Where do I fit in to all of this? How do I catch and hold firmly to the thread of kindness in a world that seems to be so out of kilter, and skewed toward meanness, wrong-headedness, fear? And will kindness make any difference in the big scheme of things? I truly believe that it always makes a difference in interactions with people on a day-to-day basis, and in my own empowerment as a human being trying to do the right thing: to be kindness, to be love. And I visualize waves of that kindness and love growing exponentially from my heart and soul to the very darkest core of madness that seems to be rampant right now. But how will it translate into sanity?

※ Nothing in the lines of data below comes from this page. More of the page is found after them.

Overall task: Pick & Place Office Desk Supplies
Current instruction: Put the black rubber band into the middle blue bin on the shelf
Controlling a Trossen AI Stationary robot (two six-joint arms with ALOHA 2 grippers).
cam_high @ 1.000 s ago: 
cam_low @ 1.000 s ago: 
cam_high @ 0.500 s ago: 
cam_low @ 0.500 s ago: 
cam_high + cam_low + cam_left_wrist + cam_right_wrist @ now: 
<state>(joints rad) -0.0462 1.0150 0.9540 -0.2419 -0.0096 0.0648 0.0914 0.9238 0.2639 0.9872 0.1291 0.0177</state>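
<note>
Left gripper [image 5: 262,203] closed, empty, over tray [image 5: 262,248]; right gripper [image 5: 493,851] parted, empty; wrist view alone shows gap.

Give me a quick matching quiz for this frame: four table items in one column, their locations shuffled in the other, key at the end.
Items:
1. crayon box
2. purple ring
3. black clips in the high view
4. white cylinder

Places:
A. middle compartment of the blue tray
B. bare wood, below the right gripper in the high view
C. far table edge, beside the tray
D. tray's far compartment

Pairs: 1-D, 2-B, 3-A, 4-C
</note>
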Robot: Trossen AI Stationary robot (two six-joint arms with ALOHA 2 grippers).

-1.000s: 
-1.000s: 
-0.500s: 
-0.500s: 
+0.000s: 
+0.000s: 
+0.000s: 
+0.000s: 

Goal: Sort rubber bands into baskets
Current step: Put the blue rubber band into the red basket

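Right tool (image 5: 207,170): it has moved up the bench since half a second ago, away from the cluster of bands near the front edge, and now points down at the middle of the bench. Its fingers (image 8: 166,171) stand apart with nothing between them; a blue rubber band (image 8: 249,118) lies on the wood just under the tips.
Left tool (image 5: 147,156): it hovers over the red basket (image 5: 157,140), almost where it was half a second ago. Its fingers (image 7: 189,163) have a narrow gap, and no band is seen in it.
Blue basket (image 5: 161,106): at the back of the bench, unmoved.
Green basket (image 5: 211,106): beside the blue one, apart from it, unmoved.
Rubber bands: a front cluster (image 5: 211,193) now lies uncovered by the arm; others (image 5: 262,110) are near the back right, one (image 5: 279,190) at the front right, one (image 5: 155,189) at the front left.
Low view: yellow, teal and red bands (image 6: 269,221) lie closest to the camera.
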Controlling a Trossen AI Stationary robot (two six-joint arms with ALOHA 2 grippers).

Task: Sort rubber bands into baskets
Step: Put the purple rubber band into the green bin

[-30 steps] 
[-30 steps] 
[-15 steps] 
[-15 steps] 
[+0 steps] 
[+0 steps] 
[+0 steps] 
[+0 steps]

How will it translate into peace on earth goodwill to all? Can I continue “walking peace” in these woods, and actually be a force for change in the world? Can I sing my songs of peace and love and touch the wounded spirit of this earth? Will my thread of kindness be strong enough, long enough, to make any damn difference at all? I have more questions than answers. I hold tightly to the Bible verse: “Perfect love casteth out fear.” I wind the thread of kindness around and around my finger to remind myself of who I am.